Qual a reação dos independentistas catalães?
Além de enfrentar críticas e acusações cerradas vindas da direita, Pedro Sánchez tem ainda de lidar com a reação do campo independentista catalão, que, apesar de se congratular com a saída dos seus líderes da prisão, não quer ser ultrapassado pelas pretensões do governo espanhol sobre o futuro da região.
O presidente da generalitat (governo catalão), Pere Aragonès, viu no anúncio dos indultos um “primeiro passo”, mas deixou bem claro que considera a medida “insuficiente”. “A proposta do governo da Catalunha é a amnistia, para que os exilados possam voltar e mais ninguém vá para a prisão”, defendeu Aragonès, dando voz à reivindicação do movimento independentista, que mais do que indultos, quer a amnistia dos líderes dos catalães.

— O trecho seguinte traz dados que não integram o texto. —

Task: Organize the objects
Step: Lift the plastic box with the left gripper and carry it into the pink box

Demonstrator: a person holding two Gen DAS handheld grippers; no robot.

Sentença da Catalunha: o trauma que dividiu o independentismo — e que o pode voltar a unir
A questão dos indultos, de resto, pode vir expor ainda mais as divergências existentes dentro do movimento independentista: enquanto a ERC quer manter a via do diálogo com o governo aberta, o Juntos pela Catalunha, de Carles Puigdemont, quer um embate mais forte com Madrid, como foi visível nas palavras da porta-voz do partido, Elsa Artadi, que considerou “uma autêntica farsa a agenda do reencontro” proposta por Sánchez em Barcelona.
Nesse sentido, é expectável que as tensões dentro dos partidos pró-independência, sobretudo entre ERC e Juntos pela Catalunha, aumentem nos próximos tempos, enquanto o movimento independentista vai procurar reorganizar-se e manter o tema na agenda política espanhola.

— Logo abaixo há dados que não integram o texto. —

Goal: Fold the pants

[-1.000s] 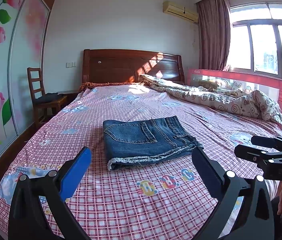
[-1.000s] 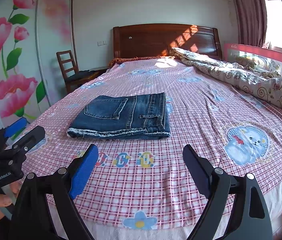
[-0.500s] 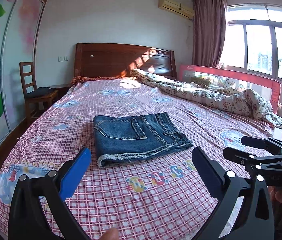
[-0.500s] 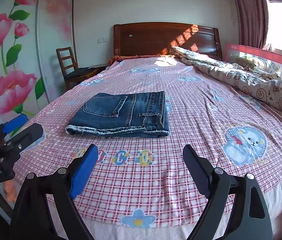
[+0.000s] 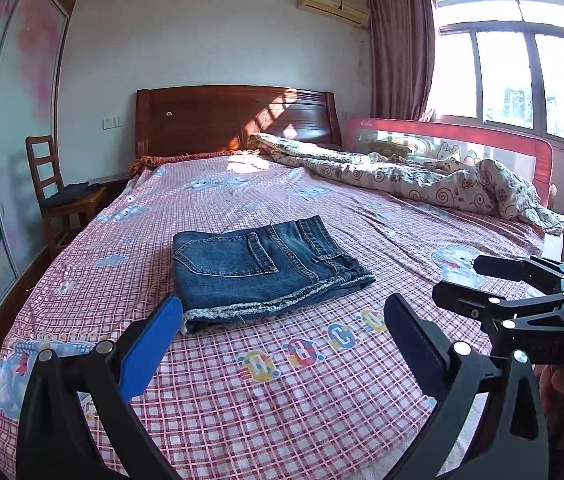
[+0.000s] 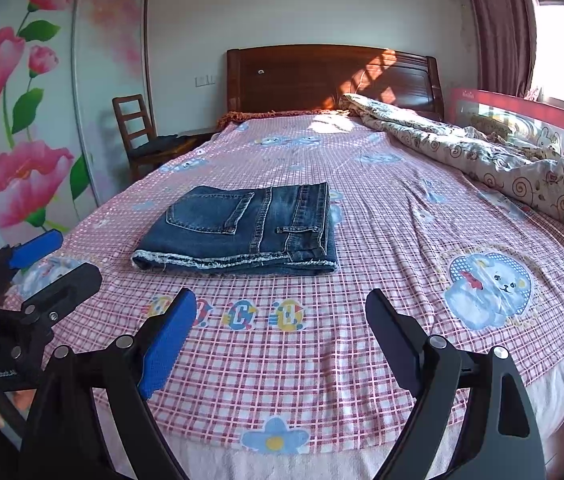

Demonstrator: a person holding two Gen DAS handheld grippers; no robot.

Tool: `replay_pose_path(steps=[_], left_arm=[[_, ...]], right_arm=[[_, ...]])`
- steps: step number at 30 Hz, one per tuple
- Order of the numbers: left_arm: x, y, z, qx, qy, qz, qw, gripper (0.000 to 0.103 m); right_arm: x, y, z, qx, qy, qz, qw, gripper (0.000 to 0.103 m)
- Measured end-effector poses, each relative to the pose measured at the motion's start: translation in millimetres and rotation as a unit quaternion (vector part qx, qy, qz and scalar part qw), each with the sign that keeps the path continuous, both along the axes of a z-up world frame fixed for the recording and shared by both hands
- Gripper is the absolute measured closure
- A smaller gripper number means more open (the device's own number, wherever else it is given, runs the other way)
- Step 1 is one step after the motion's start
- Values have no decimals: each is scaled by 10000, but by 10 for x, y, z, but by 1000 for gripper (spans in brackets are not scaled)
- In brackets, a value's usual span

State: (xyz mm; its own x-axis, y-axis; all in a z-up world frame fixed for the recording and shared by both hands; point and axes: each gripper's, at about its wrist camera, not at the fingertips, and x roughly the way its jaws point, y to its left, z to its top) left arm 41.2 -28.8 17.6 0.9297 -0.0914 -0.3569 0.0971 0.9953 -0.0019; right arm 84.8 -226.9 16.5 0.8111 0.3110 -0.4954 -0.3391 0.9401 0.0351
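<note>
Denim jeans (image 6: 242, 228) lay folded in a thick rectangle on the checked bedsheet (image 6: 361, 360), likely heavy, soft and best pinched at the frayed hem edge, while the left gripper (image 5: 282, 328) and right gripper (image 6: 282, 320) hovered with jaws spread, empty.

Two foot-end views, shared bed (image 5: 321, 400)

Dark blue denim pants (image 6: 242, 226) lie folded into a flat, compact rectangle on the bed, 1 back pocket facing up, frayed hem nearest, ahead of the right gripper (image 6: 282, 320), apart from its wide-spread fingers.
</note>
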Motion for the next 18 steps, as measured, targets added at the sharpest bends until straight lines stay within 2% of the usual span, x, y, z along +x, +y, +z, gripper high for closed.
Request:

Espanha vai entrar numa “nova etapa política”?
A expressão “nova etapa política” é do jornal catalão El Periódico e, de facto, esta decisão de Pedro Sánchez marca um momento decisivo no atual mandato do governo de PSOE e Unidas Podemos. Como a medida não é consensual no país e gera fervorosas paixões, a direita vai tentar galvanizar as críticas aos indultos para crescer politicamente, enquanto os partidos independentistas vão também tentar dar força ao seu movimento. Quando ao governo de Sánchez, ciente de que tomou uma medida arriscada e nada consensual, poderá querer que o assunto passe rapidamente para segundo plano.
“Provavelmente, o que vamos ver nas próximas semanas é a decisão dos indultos ser superada pela notícia de que as máscaras já não vão ser obrigatórias na rua e, passado algumas semanas, teremos mudanças no governo, que em seguida fará a avançar a agenda política e deixará para trás a crise dos presos catalães”, prevê o politólogo Juan Rodríguez Teruel.

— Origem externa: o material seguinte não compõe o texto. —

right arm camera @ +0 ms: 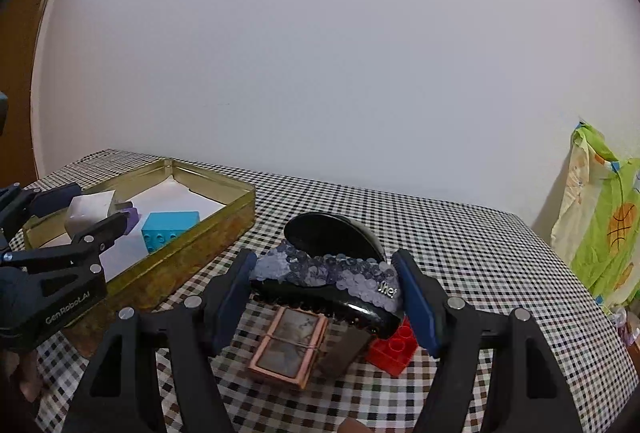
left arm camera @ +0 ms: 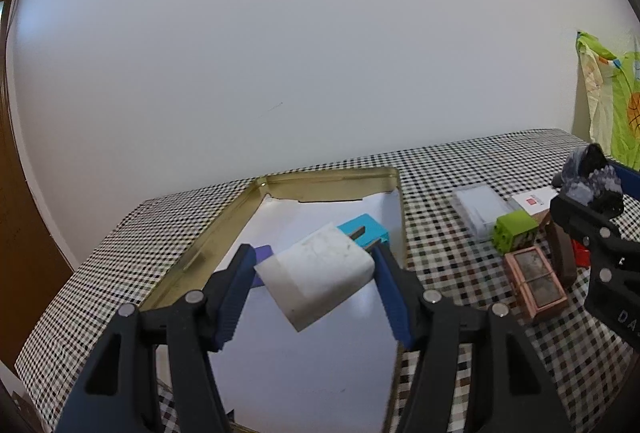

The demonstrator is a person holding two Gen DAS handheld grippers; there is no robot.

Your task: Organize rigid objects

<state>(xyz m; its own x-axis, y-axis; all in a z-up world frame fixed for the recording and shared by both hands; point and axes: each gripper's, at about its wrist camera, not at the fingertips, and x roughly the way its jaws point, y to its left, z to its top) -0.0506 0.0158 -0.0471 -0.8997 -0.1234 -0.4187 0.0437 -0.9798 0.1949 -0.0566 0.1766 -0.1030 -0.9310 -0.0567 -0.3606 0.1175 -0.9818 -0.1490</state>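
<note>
My left gripper [left arm camera: 314,275] is shut on a white charger plug [left arm camera: 316,277] and holds it above the gold tin tray [left arm camera: 280,185]. A blue brick [left arm camera: 366,231] and a purple piece [left arm camera: 262,253] lie in the tray. My right gripper [right arm camera: 326,287] is shut on a black sequined hair claw [right arm camera: 332,269], held above the checkered table. In the right wrist view the tray [right arm camera: 192,249] is at the left, with the left gripper [right arm camera: 90,221] and plug [right arm camera: 90,211] over it.
On the table right of the tray lie a pink framed compact [left arm camera: 534,283], a green cube [left arm camera: 514,235], a clear case [left arm camera: 478,209], a white card [left arm camera: 534,201], a brown block [right arm camera: 346,351] and a red brick [right arm camera: 394,351]. A green bag [right arm camera: 604,221] hangs at the far right.
</note>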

De facto, o ciclo político que se avizinha pode ser benéfico para o governo espanhol e para o PSOE em particular, que depois das eleições de Madrid, no início de maio, chegou a temer pela sua sobrevivência. O fim da obrigatoriedade da máscara na rua e o abrandar da crise sanitária podem ajudar a impulsionar a economia espanhola nos próximos meses, e, conforme a imprensa espanhola tem avançado há várias semanas, Sánchez estará a planear uma remodelação no seu governo, já a pensar na recuperação económica pós-pandemia de Covid-19. “Se a economia melhorar e os espanhóis fizerem uma avaliação positiva da saída da crise sanitária, a rejeição dos indultos ou os novos problemas que possam surgir na Catalunha terão um papel menor”, sublinha Teruel, notando, contudo, a imprevisibilidade dos próximos meses.
A jogada de Sánchez foi de alto risco e só o tempo dirá se foi bem sucedido na “reconciliação” da sociedade espanhola, garantindo apoio político ao seu governo simultaneamente, ou se, pelo contrário, os indultos lhe vão sair caros — com a direita a aproveitar para deixar o PSOE em xeque.